### Given information
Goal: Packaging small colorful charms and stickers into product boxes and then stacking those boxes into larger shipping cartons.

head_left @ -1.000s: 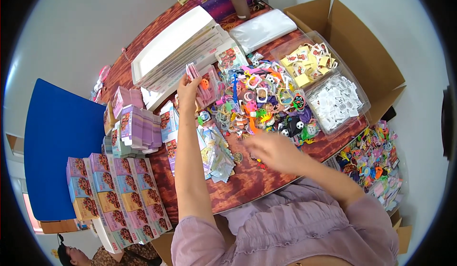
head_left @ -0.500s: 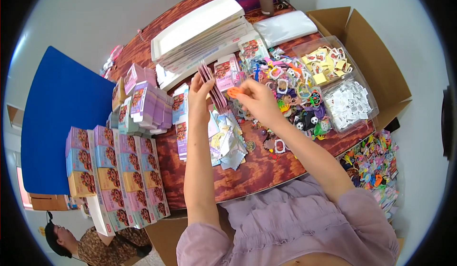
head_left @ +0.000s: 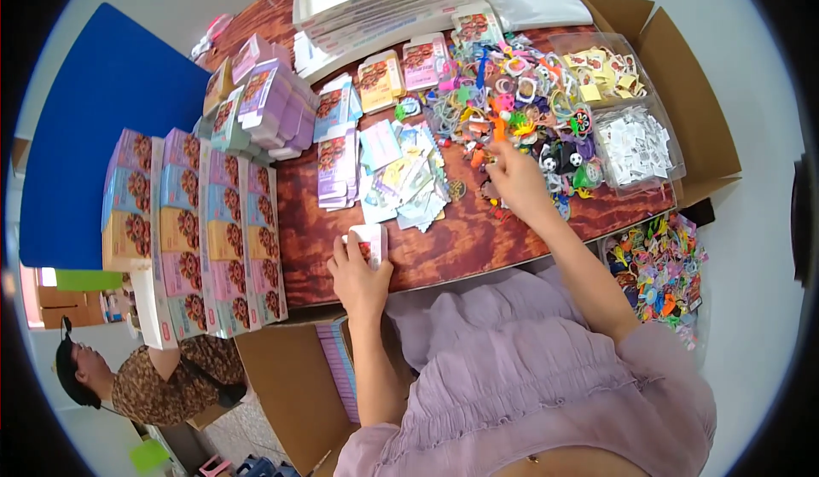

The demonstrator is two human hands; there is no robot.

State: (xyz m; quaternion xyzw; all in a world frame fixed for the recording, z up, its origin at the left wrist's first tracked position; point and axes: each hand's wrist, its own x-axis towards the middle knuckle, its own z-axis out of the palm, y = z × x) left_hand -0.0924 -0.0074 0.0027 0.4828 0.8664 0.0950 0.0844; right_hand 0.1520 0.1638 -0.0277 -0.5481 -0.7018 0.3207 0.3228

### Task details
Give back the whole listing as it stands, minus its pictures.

### Response to this exercise
Goal: Packaging small colorful charms and stickers into product boxes and then stacking those boxes into larger shipping cartons.

head_left @ -1.000s: 
head_left @ -0.500s: 
head_left @ +0.000s: 

The demonstrator is two human hands; there is no robot.

State: (xyz m; quaternion xyzw; all in a world frame fixed for the recording, z up, its origin at the left wrist's first tracked position; point and axes: each hand's wrist, its own x-axis towards the middle knuckle, its own z-axis out of the palm, y = z × x) left_hand -0.0924 -0.0074 0.0027 0.4828 0.8664 0.0950 0.0844; right_hand 0.1520 0.1638 -0.0277 -0.5481 -0.7018 0.3207 0.3228

This concludes the answer to the exercise.